There are two types of adult primary liver cancer:

  • Hepatocellular carcinoma, the third leading cause of cancer-related deaths worldwide
  • Cholangiocarcinoma (see What is Bile Duct Cancer?)

Signs & Symptoms

These and other signs and symptoms may be caused by adult primary liver cancer or by other conditions. Check with your doctor if you have any of the following:

  • A hard lump on the right side just below the rib cage
  • Discomfort in the upper abdomen on the right side
  • A swollen abdomen
  • Pain near the right shoulder blade or in the back
  • Jaundice (yellowing of the skin and whites of the eyes)
  • Easy bruising or bleeding
  • Unusual tiredness or weakness
  • Nausea and vomiting
  • Loss of appetite or feelings of fullness after eating a small meal
  • Weight loss for no known reason
  • Pale, chalky bowel movements and dark urine
  • Fever


Your OHC doctor will help you determine the best care plan for you. Treatment of stages 0, A, and B adult primary liver cancer may include the following:

  • Surveillance for lesions smaller than 1 centimeter
  • Partial hepatectomy – Surgery to remove all or part of the liver
  • Total hepatectomy and liver transplant –
  • Ablation (the removal or destruction of a body part or tissue or its function) of the tumor using one of the following methods:
    • Radiofrequency ablation – A procedure that uses radio waves to heat and destroy abnormal cells. The radio waves travel through electrodes (small devices that carry electricity).
    • Microwave therapy – A type of treatment in which body tissue is exposed to high temperatures to damage and kill cancer cells or to make cancer cells more sensitive to the effects of radiation and certain anticancer drugs.
    • Percutaneous ethanol injection – An injection of ethanol (alcohol) through the skin directly into a tumor to kill cancer cells.

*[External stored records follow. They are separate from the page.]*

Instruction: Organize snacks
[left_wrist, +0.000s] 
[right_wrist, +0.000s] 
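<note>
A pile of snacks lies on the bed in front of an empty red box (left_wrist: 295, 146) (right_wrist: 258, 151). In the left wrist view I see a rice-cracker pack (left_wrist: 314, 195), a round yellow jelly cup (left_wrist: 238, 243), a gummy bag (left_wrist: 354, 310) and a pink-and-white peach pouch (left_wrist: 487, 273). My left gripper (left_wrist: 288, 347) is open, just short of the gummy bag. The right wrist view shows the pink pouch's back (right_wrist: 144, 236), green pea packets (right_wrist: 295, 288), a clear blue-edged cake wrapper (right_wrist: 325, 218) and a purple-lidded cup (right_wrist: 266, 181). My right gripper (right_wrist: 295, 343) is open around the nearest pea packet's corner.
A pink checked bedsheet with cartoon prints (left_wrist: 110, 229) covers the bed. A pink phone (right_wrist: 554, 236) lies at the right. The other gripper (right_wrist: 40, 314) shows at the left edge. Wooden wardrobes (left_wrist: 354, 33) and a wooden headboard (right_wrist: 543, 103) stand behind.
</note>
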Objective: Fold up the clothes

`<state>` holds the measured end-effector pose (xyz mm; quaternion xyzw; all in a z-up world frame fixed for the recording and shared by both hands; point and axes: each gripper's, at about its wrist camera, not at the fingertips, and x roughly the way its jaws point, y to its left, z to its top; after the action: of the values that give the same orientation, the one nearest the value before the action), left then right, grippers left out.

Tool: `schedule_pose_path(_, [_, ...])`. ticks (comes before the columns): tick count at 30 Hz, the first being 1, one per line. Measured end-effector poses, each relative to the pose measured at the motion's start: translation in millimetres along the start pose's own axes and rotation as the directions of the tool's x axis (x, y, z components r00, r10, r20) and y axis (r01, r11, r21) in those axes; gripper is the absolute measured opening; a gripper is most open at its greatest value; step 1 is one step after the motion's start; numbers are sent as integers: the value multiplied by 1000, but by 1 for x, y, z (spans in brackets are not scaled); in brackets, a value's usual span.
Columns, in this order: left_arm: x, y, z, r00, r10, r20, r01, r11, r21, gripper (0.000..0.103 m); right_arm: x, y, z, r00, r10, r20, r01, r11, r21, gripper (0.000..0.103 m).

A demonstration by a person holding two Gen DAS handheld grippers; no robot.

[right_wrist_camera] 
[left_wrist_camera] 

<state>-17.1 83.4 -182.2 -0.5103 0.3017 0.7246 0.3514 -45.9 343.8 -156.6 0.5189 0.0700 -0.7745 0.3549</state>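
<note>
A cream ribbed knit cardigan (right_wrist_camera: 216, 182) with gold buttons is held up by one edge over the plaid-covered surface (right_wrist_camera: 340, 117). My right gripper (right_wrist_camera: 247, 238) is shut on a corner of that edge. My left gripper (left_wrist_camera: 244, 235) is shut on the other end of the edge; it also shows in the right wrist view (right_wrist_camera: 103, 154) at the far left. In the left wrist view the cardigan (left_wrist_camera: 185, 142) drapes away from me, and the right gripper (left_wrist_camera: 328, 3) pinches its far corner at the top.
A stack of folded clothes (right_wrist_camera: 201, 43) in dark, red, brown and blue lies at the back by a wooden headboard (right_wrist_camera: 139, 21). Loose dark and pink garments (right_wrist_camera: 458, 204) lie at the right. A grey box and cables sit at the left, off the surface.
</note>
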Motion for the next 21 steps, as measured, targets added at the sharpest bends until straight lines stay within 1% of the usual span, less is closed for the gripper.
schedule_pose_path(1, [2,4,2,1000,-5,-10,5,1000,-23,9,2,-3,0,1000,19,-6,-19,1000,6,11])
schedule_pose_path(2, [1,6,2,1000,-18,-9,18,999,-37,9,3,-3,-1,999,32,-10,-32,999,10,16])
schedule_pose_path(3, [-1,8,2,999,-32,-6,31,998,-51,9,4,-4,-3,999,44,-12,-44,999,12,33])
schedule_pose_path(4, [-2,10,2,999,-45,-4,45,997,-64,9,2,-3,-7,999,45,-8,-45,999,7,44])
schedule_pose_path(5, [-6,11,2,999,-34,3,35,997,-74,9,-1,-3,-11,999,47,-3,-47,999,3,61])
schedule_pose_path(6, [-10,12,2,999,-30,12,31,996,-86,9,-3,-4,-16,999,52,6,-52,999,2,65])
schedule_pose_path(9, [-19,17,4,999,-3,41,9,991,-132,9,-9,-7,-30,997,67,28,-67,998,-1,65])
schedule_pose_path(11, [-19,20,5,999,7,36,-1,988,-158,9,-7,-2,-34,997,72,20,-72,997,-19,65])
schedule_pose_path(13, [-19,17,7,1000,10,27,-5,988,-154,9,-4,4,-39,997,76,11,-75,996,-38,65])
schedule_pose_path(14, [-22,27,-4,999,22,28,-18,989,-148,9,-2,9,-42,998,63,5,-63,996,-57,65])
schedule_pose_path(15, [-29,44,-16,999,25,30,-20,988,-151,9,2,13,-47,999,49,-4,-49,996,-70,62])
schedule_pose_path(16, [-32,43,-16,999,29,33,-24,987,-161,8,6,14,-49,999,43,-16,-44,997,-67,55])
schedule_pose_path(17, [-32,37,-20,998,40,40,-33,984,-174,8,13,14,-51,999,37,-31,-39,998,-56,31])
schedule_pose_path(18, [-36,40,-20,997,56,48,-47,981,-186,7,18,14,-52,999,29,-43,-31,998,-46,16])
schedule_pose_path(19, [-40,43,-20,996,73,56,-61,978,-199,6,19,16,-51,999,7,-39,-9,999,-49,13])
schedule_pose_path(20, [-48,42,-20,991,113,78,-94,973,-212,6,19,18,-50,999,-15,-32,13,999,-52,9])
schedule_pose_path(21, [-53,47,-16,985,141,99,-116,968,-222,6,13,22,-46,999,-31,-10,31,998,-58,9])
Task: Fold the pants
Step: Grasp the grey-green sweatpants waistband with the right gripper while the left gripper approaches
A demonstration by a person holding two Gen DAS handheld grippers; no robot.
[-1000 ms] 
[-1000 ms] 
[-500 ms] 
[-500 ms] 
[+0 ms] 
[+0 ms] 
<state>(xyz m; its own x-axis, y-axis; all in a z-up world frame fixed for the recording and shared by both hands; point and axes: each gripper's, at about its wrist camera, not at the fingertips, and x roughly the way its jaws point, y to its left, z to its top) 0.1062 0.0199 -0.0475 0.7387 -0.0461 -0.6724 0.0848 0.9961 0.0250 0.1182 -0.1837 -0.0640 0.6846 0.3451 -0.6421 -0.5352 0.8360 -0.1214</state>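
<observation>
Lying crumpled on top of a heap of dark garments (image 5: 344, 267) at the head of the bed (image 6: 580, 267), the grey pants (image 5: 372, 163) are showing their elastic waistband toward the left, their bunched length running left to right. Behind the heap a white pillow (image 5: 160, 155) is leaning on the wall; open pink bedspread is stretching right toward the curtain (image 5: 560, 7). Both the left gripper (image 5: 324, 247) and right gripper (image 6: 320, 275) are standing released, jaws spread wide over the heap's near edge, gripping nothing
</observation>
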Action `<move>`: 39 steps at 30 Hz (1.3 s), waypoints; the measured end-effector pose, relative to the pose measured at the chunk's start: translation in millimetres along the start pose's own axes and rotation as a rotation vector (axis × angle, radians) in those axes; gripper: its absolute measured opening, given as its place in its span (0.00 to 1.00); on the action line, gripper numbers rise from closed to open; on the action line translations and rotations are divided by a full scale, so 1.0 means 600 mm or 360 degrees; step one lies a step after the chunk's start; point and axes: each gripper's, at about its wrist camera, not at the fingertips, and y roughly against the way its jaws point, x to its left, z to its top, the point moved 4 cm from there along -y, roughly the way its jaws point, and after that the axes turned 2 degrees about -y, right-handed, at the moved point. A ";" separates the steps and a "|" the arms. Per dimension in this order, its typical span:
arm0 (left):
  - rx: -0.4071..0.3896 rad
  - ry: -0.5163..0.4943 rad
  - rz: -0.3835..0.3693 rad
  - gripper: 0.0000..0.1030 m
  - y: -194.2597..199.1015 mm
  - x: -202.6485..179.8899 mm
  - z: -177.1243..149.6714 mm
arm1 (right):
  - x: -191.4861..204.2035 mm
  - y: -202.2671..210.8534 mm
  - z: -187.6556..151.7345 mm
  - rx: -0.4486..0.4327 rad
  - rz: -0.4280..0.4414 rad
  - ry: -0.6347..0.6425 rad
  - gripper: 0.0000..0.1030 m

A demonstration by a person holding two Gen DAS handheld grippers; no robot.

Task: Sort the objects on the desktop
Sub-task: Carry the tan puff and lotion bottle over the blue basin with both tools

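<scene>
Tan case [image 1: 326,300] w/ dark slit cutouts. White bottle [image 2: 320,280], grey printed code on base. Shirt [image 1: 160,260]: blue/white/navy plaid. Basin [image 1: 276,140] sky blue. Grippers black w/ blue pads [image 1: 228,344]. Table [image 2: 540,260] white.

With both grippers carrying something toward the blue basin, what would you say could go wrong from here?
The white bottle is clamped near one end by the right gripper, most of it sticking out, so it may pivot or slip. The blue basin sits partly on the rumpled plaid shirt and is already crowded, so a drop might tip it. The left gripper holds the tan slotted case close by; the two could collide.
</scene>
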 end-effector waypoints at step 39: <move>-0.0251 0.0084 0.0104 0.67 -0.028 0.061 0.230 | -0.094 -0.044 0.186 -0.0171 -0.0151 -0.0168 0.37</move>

Ultrasound or a CT scan is used to guide the needle into the tumor.
    • Cryoablation – A procedure in which an extremely cold liquid or an instrument called a cryoprobe is used to freeze and destroy abnormal tissue.
  • A clinical trial of electroporation therapy – Treatment that generates electrical pulses through an electrode placed in a tumor to enhance the ability of anticancer drugs to enter tumor cells.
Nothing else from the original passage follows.